We show that blocking 53 sites in 2014 caused treated users to decrease piracy and to increase their usage of legal subscription sites by 7-12%. It also caused an increase in new paid subscriptions. We find similar results for the blocking of 19 piracy sites in 2013. However, blocking a single site in 2012 caused no increase in usage of legal sites but instead caused users to increase visits to other unblocked piracy sites and VPN sites. We find evidence that increased search and learning costs associated with piracy drive the effectiveness of blocking multiple sites rather than just one primary site.
The researchers draw on a classical allusion to explain why policy makers should tackle multiple piracy sites at the same time.
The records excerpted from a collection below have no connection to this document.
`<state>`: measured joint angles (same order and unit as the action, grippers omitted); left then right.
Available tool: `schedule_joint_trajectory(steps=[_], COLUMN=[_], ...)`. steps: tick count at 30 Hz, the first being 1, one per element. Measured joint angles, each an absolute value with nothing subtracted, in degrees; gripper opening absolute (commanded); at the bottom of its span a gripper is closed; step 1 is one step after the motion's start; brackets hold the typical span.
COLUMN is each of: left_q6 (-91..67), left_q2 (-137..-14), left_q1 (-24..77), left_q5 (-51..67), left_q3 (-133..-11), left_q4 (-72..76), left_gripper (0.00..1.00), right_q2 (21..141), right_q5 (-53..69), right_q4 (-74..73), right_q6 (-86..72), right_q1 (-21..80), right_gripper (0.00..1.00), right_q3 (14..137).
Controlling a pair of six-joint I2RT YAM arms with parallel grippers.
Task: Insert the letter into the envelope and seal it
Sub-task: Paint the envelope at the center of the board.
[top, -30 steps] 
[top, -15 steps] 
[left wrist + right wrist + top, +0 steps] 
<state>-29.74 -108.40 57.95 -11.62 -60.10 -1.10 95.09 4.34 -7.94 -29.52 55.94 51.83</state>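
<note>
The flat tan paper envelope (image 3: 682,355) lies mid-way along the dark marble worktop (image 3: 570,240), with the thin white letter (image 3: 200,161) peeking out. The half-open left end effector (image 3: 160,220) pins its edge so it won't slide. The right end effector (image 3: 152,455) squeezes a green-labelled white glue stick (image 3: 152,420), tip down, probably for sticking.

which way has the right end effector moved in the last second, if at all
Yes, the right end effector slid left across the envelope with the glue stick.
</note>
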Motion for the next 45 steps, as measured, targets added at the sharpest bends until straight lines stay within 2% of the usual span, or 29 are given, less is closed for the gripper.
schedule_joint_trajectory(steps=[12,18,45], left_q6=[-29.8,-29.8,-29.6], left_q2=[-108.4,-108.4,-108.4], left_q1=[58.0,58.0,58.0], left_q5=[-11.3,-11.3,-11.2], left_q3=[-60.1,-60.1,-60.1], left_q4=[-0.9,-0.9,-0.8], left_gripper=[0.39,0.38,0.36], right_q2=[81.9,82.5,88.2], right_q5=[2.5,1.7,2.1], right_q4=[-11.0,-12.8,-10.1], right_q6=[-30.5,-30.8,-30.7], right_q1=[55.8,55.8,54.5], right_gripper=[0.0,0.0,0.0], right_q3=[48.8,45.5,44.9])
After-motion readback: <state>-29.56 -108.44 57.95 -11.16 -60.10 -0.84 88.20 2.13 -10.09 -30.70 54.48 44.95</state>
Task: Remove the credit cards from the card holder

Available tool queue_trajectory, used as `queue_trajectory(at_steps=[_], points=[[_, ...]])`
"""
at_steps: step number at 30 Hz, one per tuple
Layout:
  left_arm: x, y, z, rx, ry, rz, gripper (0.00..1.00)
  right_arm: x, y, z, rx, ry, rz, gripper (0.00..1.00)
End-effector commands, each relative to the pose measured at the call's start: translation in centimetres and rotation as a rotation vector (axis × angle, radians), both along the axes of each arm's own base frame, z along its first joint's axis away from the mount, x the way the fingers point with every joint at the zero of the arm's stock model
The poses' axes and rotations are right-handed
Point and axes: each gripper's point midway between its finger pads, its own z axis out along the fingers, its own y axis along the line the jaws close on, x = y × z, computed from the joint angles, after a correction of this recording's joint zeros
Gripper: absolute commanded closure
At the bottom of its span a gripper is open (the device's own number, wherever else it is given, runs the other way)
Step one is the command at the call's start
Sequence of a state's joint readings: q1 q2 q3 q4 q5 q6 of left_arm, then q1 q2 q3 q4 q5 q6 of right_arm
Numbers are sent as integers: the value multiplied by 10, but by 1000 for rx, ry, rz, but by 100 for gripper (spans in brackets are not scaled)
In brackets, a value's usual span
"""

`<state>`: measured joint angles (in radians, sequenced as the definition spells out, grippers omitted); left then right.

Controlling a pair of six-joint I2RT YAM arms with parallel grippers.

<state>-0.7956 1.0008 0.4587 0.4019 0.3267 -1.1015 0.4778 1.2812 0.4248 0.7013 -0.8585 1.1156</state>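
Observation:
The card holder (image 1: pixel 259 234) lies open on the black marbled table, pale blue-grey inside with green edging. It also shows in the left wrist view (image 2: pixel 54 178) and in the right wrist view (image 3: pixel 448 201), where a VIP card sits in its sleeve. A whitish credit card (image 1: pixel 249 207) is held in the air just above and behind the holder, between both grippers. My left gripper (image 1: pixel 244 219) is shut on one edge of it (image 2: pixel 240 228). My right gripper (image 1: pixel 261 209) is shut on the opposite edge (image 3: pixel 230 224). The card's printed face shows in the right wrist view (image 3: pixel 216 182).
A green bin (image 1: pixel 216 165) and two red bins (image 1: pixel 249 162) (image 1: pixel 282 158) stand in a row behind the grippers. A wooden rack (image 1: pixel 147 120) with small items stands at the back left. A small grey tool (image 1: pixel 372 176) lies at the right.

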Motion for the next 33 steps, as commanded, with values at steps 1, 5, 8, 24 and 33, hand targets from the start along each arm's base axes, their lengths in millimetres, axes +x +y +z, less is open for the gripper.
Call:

We consider by analogy the Greek myth of the Hydra, the mythical, multi-headed beast. The Hydra is one of most difficult animals to kill in Greek mythology. Decapitating any single one of its heads only results in several more growing back to replace it, an excellent analogy for our results and those of prior researchers. It is only when a sword is plunged into its heart that it dies. Removing the source of the pirated content stored in cyberlockers and linked to by many other sites is akin to stabbing the Hydra in the heart (and akin to shutting down Megaupload.com); this is effective but may not always be feasible. Blocking a single site is akin to decapitating only one of the Hydra’s heads. The result will only be a more diffuse network of piracy sites, with no curb on pirating activity. Blocking multiple sites at once is akin to decapitating several of the Hydra’s heads. With the network of sites significantly disrupted, this could possibly be a mortal wounding. We have shown that users’ behavior is sufficiently disrupted and that some increase the use of legal channels, and reduce illegal ones.
The paper, by Brett Danaher, Jonathan Hersh, Michael D. Smith and Rahul Telang, is entitled “The Effect of Piracy Website Blocking on Consumer Behavior” and can be found here.